From the editing to the music to the camera movement, the film has a fun and loose style that really reflects the mood of both the early 60s and the young mutants who have yet to become jaded by the discrimination levied upon them by humans. The palette of the film is more colorful and so are the character’s spirits and world views. The next instalment in the main X-Men story would literally open in a post-Apocalyptic camp, so this film’s lighter tone may prove to be the only time we see it in the series.
13 BALANCE OF METAPHOR
The X-Men have always been used as a metaphor for the oppressed.
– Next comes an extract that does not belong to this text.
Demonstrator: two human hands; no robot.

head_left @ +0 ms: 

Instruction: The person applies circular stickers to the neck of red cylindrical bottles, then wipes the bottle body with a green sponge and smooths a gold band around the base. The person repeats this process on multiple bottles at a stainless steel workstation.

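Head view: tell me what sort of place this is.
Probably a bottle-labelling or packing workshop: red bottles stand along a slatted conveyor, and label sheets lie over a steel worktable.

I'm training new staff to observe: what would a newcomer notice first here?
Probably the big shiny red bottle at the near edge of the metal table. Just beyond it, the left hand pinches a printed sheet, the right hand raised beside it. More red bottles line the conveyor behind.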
Some films, mainly the Wolverine-centric ones, seem to push this aside, whereas the first three films might go a little too far into beating the audience over the head with the fact that they are watching an allegory. “First Class,” however, manages to avoid coming off as preachy or even insensitive. The film revisits Magneto’s past as a Jewish boy in a concentration camp, but keeps these scenes very human and grounded (and doesn’t do anything so incredibly stupid and insensitive as have him destroy a camp using his mutant powers).
This is also another area where the film’s setting helps to add layers and depth. We all know the 1960s were a time a civil unrest where minority groups and those oppressed began to stand up and protest on a large scale. The film doesn’t exactly practice what it preaches, killing the only black mutant after only a few scenes, but the point still stands: this film balances the mutant allegory better than any instalment in the franchise.
12 DIFFERENT X-MEN
Wolverine. Cyclops, Jean Grey. Storm. The X-Men comics feature thousands of mutants and yet all adaptations seem to focus on these same few mutants. Yes, these are some of the best characters, but some variety is nice. By not hard rebooting the series, the film was left with no other choice other than to focus on some second stringers.
Sure, Emma Frost was wasted, but considering all the other truly great X-Men characters that were wasted in cameos in previous films, it’s a minor offense. While she might not have been as interesting as her comic counterpart, she does have a large role in the film and has a few moments to shine. Nicholas Hoult played a younger, more immature Beast than the one Kelsey Grammer played in “The Last Stand” and a different Hank McCoy than the stoic doctor that is usually present. Moria MacTaggert is a the kind of character that wasn’t seen in previous X-Men films and created an interested dynamic. Havok, Banshee, Darwin, and Angel Salvadore were never the most memorable characters in the comics, but “First Class” made them into interesting additions, so much so that their presence was missed in future instalments.
11 CHARLES AND ERIK
Two of the characters from the previous films that do reappear are Professor X and Magneto, although here they are just Charles and Erik. After years of seeing these two as enemies, the audience finally got the chance to see the two during the time when they were friendly, something that was frequently alluded to or talked about. And it did not disappoint.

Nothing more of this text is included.